Grávidas, vítimas de acidentes de trabalho e trabalhadores em vias de aposentadoria devem ficar atentos

Uma decisão da 2.ª Vara do Trabalho de Jaú determinou a reintegração de um dirigente sindical. A Justiça reconheceu que a demissão foi ilegal, por se tratar de um trabalhador com estabilidade por causa do mandato sindical.

“Essa vitória foi importante não só sob o ponto de vista das garantias sobre representação sindical, mas também sobre outros tipos de estabilidade, como gravidez, por exemplo”, explica Miro Jacintho, presidente do Sindicato dos Calçadistas de Jaú.
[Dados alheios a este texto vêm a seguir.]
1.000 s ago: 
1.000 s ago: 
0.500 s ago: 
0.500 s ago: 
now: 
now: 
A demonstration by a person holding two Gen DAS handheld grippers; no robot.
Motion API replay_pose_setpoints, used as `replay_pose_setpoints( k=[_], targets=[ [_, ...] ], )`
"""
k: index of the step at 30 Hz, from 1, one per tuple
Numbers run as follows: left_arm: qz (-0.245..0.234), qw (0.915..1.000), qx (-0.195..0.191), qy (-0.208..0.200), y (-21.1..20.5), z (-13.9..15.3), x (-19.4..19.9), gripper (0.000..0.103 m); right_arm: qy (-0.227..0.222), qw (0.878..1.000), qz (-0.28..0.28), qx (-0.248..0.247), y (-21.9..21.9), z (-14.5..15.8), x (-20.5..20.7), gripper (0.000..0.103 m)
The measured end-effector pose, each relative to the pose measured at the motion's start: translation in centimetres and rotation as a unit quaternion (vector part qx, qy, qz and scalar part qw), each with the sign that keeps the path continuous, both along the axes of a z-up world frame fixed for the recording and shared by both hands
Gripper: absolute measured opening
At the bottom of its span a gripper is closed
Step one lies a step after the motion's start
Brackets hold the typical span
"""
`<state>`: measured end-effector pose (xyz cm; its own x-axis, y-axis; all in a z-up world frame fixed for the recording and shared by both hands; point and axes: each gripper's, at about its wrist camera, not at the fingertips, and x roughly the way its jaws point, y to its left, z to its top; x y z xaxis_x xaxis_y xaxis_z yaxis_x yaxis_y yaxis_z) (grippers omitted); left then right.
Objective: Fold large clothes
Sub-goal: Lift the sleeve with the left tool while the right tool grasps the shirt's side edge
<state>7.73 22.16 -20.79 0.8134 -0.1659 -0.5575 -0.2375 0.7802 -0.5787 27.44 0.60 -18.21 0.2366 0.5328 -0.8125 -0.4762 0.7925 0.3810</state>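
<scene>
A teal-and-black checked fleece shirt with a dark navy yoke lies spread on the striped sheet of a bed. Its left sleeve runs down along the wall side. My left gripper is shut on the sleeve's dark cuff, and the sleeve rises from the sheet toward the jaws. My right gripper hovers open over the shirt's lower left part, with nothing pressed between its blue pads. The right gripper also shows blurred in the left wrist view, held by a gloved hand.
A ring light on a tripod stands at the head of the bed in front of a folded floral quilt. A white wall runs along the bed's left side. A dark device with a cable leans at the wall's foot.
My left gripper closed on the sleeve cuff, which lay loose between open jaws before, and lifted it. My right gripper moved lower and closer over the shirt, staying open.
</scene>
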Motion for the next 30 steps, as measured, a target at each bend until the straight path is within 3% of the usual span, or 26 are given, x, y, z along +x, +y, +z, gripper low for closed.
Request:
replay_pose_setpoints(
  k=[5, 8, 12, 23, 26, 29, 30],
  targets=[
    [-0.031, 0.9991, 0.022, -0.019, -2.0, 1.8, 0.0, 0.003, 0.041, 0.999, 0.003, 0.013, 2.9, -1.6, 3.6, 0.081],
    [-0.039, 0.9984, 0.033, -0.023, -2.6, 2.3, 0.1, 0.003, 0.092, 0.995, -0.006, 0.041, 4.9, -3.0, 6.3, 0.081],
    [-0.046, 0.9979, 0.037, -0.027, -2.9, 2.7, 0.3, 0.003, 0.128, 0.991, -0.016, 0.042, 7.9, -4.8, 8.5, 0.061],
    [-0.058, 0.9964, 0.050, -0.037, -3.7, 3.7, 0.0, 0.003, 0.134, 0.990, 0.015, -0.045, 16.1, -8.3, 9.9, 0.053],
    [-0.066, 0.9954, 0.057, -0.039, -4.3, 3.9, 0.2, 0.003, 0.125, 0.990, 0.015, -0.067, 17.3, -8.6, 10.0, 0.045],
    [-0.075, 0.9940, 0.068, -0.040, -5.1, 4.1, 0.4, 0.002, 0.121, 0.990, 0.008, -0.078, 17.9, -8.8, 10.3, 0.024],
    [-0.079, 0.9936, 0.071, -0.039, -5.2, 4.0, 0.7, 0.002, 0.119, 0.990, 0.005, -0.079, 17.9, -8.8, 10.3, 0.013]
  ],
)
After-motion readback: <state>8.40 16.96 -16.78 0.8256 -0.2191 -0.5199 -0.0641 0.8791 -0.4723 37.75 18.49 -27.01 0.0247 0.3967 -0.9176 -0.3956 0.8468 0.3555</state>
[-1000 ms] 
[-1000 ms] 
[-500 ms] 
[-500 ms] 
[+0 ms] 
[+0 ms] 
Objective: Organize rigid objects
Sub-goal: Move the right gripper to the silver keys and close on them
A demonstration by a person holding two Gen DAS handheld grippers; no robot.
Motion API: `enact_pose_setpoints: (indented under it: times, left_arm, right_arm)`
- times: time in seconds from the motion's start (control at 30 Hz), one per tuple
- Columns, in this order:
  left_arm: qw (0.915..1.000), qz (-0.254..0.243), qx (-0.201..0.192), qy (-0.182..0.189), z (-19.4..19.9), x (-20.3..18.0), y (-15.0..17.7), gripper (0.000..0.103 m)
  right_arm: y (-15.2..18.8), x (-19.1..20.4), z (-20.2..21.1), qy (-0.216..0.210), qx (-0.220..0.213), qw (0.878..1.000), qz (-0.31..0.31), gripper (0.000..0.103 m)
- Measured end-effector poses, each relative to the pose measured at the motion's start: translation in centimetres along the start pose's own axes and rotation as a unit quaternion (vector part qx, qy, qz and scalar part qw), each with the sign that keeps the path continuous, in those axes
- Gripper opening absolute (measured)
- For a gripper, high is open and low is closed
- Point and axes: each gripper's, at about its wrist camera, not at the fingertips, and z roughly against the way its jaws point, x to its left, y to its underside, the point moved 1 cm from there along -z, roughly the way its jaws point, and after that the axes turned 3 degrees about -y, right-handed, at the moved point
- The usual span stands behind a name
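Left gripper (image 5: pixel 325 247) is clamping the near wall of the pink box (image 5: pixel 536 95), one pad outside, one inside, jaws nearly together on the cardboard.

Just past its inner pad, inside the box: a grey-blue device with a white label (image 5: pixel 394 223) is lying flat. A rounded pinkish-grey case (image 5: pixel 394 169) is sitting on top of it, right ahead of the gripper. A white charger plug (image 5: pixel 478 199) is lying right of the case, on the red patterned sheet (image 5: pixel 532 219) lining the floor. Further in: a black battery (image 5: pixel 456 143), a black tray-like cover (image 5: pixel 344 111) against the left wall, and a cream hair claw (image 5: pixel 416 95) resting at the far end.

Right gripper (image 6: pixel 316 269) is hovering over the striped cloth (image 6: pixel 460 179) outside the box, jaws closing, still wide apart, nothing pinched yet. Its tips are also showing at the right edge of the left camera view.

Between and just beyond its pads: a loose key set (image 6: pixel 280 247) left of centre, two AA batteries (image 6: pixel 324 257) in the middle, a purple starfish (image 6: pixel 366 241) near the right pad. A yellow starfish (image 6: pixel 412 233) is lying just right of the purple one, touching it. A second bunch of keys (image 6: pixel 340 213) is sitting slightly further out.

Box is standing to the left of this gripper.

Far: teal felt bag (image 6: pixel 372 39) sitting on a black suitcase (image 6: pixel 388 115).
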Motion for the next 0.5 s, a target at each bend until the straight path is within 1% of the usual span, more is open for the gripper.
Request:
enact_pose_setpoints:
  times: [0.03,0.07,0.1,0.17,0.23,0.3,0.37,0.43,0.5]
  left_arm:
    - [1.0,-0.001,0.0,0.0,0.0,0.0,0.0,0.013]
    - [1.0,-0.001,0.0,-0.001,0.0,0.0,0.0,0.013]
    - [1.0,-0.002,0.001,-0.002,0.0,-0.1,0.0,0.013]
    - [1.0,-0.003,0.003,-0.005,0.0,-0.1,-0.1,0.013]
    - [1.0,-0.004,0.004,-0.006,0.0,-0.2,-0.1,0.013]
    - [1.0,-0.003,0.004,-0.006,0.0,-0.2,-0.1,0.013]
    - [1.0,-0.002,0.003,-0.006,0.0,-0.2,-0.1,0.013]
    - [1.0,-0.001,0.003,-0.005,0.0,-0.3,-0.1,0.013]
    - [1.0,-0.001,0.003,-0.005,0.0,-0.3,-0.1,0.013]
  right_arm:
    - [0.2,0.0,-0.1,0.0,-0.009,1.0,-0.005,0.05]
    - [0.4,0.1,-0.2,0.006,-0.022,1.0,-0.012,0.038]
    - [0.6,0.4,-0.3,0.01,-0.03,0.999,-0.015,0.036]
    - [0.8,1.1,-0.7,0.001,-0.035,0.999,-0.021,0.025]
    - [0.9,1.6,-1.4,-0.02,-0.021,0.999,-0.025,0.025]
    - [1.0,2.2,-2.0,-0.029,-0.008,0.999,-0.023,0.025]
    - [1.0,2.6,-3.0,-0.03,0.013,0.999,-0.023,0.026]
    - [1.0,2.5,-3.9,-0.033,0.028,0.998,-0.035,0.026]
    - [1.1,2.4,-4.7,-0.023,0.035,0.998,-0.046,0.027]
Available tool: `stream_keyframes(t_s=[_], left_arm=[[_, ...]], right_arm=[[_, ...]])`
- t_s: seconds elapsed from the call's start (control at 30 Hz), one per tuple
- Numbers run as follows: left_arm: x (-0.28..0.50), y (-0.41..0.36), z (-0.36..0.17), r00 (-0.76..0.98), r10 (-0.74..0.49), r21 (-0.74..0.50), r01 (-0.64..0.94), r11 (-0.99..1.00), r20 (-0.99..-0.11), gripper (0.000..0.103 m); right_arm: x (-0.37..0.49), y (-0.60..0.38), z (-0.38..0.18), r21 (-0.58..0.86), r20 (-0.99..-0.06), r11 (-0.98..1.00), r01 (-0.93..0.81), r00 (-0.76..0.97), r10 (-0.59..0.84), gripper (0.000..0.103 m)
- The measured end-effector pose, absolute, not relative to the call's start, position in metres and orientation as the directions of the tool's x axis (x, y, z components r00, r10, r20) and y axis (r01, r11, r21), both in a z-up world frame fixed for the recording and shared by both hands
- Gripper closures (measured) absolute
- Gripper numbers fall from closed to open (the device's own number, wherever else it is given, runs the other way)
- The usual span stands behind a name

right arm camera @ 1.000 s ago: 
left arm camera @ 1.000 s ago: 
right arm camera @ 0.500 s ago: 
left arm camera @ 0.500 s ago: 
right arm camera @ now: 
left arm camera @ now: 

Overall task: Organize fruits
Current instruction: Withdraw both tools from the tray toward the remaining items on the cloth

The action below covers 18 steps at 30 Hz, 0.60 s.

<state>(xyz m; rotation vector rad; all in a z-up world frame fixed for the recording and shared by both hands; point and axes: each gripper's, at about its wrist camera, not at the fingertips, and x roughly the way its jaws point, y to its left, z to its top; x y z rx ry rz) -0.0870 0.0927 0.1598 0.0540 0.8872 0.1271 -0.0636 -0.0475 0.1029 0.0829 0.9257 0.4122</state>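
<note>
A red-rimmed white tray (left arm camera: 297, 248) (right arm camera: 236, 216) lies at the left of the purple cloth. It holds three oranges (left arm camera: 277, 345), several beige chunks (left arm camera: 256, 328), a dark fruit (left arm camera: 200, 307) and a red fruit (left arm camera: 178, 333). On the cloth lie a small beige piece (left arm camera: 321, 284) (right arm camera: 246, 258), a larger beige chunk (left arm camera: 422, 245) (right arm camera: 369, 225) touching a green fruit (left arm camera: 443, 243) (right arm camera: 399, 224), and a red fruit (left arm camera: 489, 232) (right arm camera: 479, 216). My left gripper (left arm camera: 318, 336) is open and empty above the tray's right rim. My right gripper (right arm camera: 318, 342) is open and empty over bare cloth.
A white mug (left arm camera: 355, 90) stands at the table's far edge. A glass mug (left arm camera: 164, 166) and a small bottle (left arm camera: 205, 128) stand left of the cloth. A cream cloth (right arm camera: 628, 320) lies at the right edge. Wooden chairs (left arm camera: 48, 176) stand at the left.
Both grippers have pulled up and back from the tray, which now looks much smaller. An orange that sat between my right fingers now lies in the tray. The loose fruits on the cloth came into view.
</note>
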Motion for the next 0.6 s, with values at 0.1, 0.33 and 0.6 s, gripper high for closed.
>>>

Para o dirigente, a empresa não pode demitir trabalhadoras que gozam de estabilidade por gravidez até que o CNPJ seja encerrado. “Enquanto a fábrica tiver o CNPJ aberto, o contrato de trabalhadores que contam com estabilidade legal não pode se encerrado e a empresa é obrigada a honrar salário e benefícios normalmente, mesmo se não estiver funcionando.

Redução de Jornada

O departamento jurídico da entidade alerta que a redução de jornada para trabalhadoras grávidas ou pessoas em vias de aposentadoria é permitido, assim como a suspensão temporária do contrato, mas ressalta que “suspensão não é demissão”. Caso a empresa demita após o período de suspensão, quem tem direito à estabilidade no emprego, por razão de gravidez, retorno de licenças como maternidade ou acidente de trabalho, ou mesmo por estar prestes a se aposentar, deve procurar o sindicato imediatamente.